2. The segmental analysis of turnover and operating (loss) profit by origin
is as follows:
Turnover Operating (loss) profit
before non-recurring items
2000 1999 2000 1999
£000 £000 £000 £000
United Kingdom
- continuing 111,421 91,939 4,430 3,026
- discontinued - 83,573 - 3,599
Scandinavia 43,798 45,989 504 1,303
Continental Europe 141,584 150,099 (4,348) (961)
Unallocated central costs - - (1,184) (1,151)
-----------------------------------------------
296,803 371,600 (598) 5,816
-----------------------------------------------
3. The non-recurring items consist of the following:
Continuing Discontinued
Total Operations Operations Total
2000 1999 1999 1999
£000 £000 £000 £000
Cost of sales
Stock losses and
customer claims 2,836 1,532 - 1,532
-------------------------------------------
Distribution costs
Duplicated costs during
logistics transfer 1,745 - - -
Contract termination costs 1,420 - - -
-------------------------------------------
3,165 - - -
-------------------------------------------
Administrative expenses
Board and senior management
settlements 513 1,305 120 1,425
Property and location
rationalisation 270 838 151 989
Non-recoverable debts 1,197 - - -
Exceptional bad debts (279) - 996 996
Accelerated IT depreciation - 558 - 558
-------------------------------------------
1,701 2,701 1,267 3,968
-------------------------------------------
Total before share of
associates 7,702 4,233 1,267 5,500
Share of associates 1,032 1,366 - 1,366
-------------------------------------------
8,734 5,599 1,267 6,866
-------------------------------------------
4. The taxation charge comprises UK corporation tax £736,000 (1999:£373,000),
overseas tax credit £(5,000)(1999:charge of £605,000), deferred tax charge
of £52,000 (1999: credit of £(31,000)) and share of associates tax credit
£(334,000) (1999: charge of £40,000)
5. The calculation of loss per ordinary share is based on the loss after
taxation of £12,350,000 (1999: £3,891,000) and on 57.8 million (1999: 53.2
million) ordinary shares, being the weighted average number of shares in
issue during the year.
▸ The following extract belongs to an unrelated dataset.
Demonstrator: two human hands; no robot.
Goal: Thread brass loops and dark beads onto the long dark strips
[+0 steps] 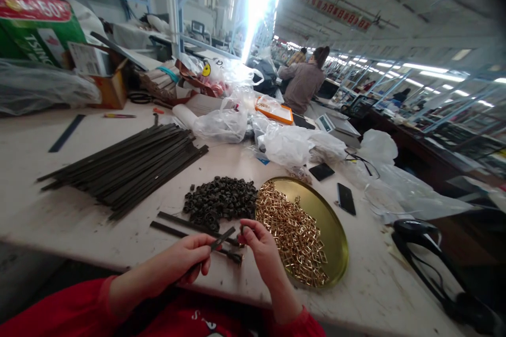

The calculation of fully diluted loss per ordinary
share is based on 58.9 million (1999: 58.9 million) ordinary shares which
includes 5.5 million shares issued on 9 March 2000 under the terms of the
acquisition of John Heath (Holdings) Ltd in 1998, as well as the dilutive
effect of outstanding share options.
6. A statement of total recognised gains and losses is not included as there
have been no material movements other than those reported in the Profit &
Loss Account and the unrealised gain on disposal of subsidiaries and
translation differences on foreign currency net investments which are both
shown in the Reconcilliation of Movements in Shareholders' Funds.
7. The preceding financial information does not constitute statutory accounts
as defined in Section 240 of the Companies Act 1985. The financial
information for the year to 31 December 1999 is based on the satutory
accounts for that year. These accounts, upon which the auditors issued an
unqualified opinion, and which did not contain any statement under 237(2)
or (3) of the Companies Act 1985, have been delivered to the Registrar of
Companies.
This preliminary announcement was approved by the Board on 29 April 2001.
The auditors have not yet reported on the full statutory accounts for the
year ended 31 December 2000, which will be posted to shareholders in May.
After that time they will also be availible at the Company's registered
office: 66/70 Vicar Lane, Bradford, West Yorkshire, BD1 5AG.